Вечером Федько и Литвинов мирно дремали в креслах пассажирского салона «Ил-восемнадцатого», уносившего их домой. Проснувшись, отдали должное содержимому пакета, который им вручили при прощании провожавшие «Маленький ужин. Чтоб не скучать в дороге».
– Что-то отвык я от такого сервиса! – вздохнул Литвинов, принимаясь за ножку жареной курицы.
– Да. Не наш родной – ненавязчивый… – согласился Федько. И вдруг впервые за дни, проведенные в командировке, вернулся к делам родной испытательной базы. Вернее, к делам своего друга:
– Ну, так как же ты, Марат? Пойдешь завтра к вавиловцам?
Степан не сказал, для чего Марату следовало – или не следовало – идти к вавиловцам. Это было и без того ясно.
– Смысла нет, – не сразу ответил Литвинов. – Очень уж их всех Кедров обнадежил. Что ни говори, это же факт: получается у него! И, как на грех, с доработками станции дело застопорилось. Скорее всего это утык временный, нашли бы они выход, если бы, как говорится, не было другого выхода. Но другой, они полагают, есть. К тому же более простой: ничего в машине не менять. Большой соблазн… А я все-таки считаю… продолжаю считать: не годится в таком виде эта машинка… Даже если у Кедрова что-то получится. Хотя это еще, как Санька Аскольдов говорит, не железный факт, что получится…
– Ну и что же, вот иди и выскажи им все это.
– Я высказывал… Но, знаешь, говорил – и чувствовал, что только воздух сотрясаю. Слушают – и не слышат. Веса мои слова в сложившейся обстановке не имеют… Ну, а я больше ничего к тому, что сказал, добавить не могу. И повторять одно и то же смысла не вижу,
– И ты решил благородно ретироваться.
– А что?.. Между прочим, заметь: никто на последних совещаниях меня особенно и не искал; чудно провели без меня. Не заплакали.
Федько неопределенно похмыкал, после чего произнес, казалось бы, не очень информативное:
– Ну, ну, ладно.
Однако друзья Степана давно знали, что в его устах эти слова вполне информативны и означают несогласие, к сожалению, пока не подкрепленное достаточно вескими доводами, способными неопровержимо доказать его обоснованность. И еще это означало, что теперь Федько будет таковые доводы дотошно выискивать, чтобы, найдя их, вернуться – хоть через год – к обсуждаемому вопросу.

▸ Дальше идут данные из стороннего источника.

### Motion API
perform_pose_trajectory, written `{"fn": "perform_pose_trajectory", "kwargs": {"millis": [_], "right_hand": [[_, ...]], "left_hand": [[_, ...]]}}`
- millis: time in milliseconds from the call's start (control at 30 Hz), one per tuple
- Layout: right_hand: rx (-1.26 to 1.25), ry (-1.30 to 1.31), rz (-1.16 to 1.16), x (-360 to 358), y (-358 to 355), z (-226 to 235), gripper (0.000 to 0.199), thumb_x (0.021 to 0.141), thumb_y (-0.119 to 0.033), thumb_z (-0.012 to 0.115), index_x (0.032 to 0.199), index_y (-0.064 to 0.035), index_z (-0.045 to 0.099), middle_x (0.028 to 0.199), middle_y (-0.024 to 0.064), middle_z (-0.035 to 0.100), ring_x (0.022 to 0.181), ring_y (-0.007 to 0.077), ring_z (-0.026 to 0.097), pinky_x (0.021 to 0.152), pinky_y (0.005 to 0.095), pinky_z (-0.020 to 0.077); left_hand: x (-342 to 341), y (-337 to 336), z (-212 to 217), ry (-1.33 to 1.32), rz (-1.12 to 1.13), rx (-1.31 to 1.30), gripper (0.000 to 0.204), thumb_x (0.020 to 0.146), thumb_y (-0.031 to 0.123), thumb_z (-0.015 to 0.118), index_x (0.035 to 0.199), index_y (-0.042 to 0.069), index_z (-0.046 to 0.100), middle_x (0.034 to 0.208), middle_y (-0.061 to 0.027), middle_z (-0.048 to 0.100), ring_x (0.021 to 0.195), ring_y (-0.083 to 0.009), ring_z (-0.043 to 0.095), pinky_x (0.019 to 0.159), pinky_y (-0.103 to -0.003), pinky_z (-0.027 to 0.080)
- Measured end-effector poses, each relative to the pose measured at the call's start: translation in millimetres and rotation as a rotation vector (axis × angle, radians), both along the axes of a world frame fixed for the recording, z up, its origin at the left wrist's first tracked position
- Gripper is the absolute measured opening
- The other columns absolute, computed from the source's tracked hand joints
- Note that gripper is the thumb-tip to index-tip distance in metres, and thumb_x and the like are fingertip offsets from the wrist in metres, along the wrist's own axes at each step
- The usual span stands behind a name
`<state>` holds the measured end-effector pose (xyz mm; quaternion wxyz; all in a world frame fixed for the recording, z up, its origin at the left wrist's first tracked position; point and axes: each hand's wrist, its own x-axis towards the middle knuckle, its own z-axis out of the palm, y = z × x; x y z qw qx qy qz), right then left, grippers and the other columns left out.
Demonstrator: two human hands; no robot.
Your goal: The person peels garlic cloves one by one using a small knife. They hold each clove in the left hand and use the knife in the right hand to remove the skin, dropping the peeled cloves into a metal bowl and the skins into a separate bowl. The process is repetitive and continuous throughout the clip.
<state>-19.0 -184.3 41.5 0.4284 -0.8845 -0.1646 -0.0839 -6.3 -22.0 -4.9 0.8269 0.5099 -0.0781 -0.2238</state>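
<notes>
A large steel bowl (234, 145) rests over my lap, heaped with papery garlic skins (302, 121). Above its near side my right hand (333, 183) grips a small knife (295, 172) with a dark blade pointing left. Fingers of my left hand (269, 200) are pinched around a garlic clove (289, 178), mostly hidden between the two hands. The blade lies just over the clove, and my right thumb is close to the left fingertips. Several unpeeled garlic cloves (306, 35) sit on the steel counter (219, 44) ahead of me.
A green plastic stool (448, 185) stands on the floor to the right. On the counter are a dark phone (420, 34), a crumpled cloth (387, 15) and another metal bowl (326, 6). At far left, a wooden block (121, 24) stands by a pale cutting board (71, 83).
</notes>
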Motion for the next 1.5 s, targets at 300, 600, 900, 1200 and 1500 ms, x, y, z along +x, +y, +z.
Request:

А иногда – правда, очень редко – бывало и так, что Степан вдруг делал странное заявление: «А ты ведь тогда был прав… Я разобрался». Его собеседник с трудом вспоминал тему спора и удивленно говорил: «Но ты же мне и не возражал. Похмыкал себе что-то под нос, и все». На что следовал ответ: «Не важно, возражал или не возражал. Важно, что считал: ты не прав. А ты был прав». Неправоту, безразлично высказанную или не высказанную, Лорд себе не спускал. Другим – тоже не всегда. Но себе – никогда.
Полчаса спустя самолет, пробив облачность, вышел на многоцветные огни полосы подходов гражданского аэропорта – даже в боковых иллюминаторах пассажирского салона заиграли багровые отблески этих огней, – приземлился и подрулил к алюминиево-стеклянному зданию порта.
– Вот и ладно, – сказал Федько и признался: – Не люблю летать пассажиром.
– Что, беспокоишься? – удивился Литвинов. – Зря, эти аэрофлотские ребята летают надежно. Статистика в их пользу. Во всяком случае, летать с ними куда надежнее, чем, скажем, ехать из города в город на автомашине: сам ни в кого не воткнешься, так в тебя какой-нибудь пьяный дурак вмажет.
– Да нет, за свою драгоценную я не беспокоюсь. Совсем другое дело. У меня, когда лечу пассажиром, все время ощущение, что я бы все делал немного не так: иначе развернулся бы, иначе в круг вошел…
– А ты, я вижу, придира.
– Есть немножко. А что: нельзя?
– Можно, можно. Не беспокойся. Даже похвально.
– То-то же!..
И вдруг Литвинов вне всякой связи с предыдущим задумчиво сказал:
– Интересно, какие неприятности меня ждут?..
– С чего ты взял, что они тебя ждут? – спросил Федько. – Совершенно это не обязательно!
– Обязательно, Степа. Почти с железной закономерностью обязательно. После отпуска, после командировки – всегда! Я к этому уже, в общем, привык… Весь вопрос в том, какие неприятности. Желательно, чтоб не очень крепкие…
Глава 10
Почему-то всякий недуг обостряется чаще всего ночью.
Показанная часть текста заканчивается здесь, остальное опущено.